▶ TASK REQUIREMENTS: Return the whole listing exactly as written.

□ □ □ □

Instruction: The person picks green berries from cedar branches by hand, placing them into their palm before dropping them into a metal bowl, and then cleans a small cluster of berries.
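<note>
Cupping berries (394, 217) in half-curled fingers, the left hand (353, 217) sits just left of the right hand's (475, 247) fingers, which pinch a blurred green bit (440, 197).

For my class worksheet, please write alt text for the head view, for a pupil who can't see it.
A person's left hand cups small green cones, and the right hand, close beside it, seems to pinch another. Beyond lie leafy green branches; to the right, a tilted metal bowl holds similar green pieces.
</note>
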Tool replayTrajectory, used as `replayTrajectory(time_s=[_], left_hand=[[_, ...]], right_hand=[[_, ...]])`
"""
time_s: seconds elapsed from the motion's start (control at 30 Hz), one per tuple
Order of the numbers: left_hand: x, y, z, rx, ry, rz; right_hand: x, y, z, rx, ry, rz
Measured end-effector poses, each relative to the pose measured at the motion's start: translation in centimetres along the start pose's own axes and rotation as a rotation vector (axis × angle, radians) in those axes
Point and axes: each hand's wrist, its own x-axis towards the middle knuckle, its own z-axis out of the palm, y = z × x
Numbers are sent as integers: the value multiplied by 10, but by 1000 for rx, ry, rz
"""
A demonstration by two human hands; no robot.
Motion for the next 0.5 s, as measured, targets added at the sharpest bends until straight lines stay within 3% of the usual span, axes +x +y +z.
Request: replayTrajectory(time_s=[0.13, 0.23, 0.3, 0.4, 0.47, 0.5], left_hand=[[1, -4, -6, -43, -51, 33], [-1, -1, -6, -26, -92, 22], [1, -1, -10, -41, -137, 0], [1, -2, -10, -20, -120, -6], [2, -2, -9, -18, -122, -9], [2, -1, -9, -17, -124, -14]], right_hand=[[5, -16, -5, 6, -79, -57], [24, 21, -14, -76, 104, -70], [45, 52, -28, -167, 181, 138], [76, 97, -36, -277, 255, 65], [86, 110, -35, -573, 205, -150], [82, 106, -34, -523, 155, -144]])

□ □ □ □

▶ PROBLEM SOLUTION:
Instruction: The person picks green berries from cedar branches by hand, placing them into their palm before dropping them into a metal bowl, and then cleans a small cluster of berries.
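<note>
Cupping berries (394, 217) in half-curled fingers, the left hand (353, 217) sits just left of the right hand's (475, 247) fingers, which pinch a blurred green bit (440, 197).

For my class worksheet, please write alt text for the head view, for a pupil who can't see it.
A person's left hand cups small green cones, and the right hand, close beside it, seems to pinch another. Beyond lie leafy green branches; to the right, a tilted metal bowl holds similar green pieces.
</note>
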Tool replayTrajectory, used as `replayTrajectory(time_s=[_], left_hand=[[_, ...]], right_hand=[[_, ...]])`
"""
time_s: seconds elapsed from the motion's start (control at 30 Hz), one per tuple
Order of the numbers: left_hand: x, y, z, rx, ry, rz; right_hand: x, y, z, rx, ry, rz
Measured end-effector poses, each relative to the pose measured at the motion's start: translation in centimetres along the start pose's own axes and rotation as a rotation vector (axis × angle, radians) in those axes
Point and axes: each hand's wrist, its own x-axis towards the middle knuckle, its own z-axis out of the palm, y = z × x
Numbers are sent as integers: the value multiplied by 10, but by 1000 for rx, ry, rz
"""
A demonstration by two human hands; no robot.
Motion for the next 0.5 s, as measured, targets added at the sharpest bends until straight lines stay within 3% of the usual span, axes +x +y +z.
Request: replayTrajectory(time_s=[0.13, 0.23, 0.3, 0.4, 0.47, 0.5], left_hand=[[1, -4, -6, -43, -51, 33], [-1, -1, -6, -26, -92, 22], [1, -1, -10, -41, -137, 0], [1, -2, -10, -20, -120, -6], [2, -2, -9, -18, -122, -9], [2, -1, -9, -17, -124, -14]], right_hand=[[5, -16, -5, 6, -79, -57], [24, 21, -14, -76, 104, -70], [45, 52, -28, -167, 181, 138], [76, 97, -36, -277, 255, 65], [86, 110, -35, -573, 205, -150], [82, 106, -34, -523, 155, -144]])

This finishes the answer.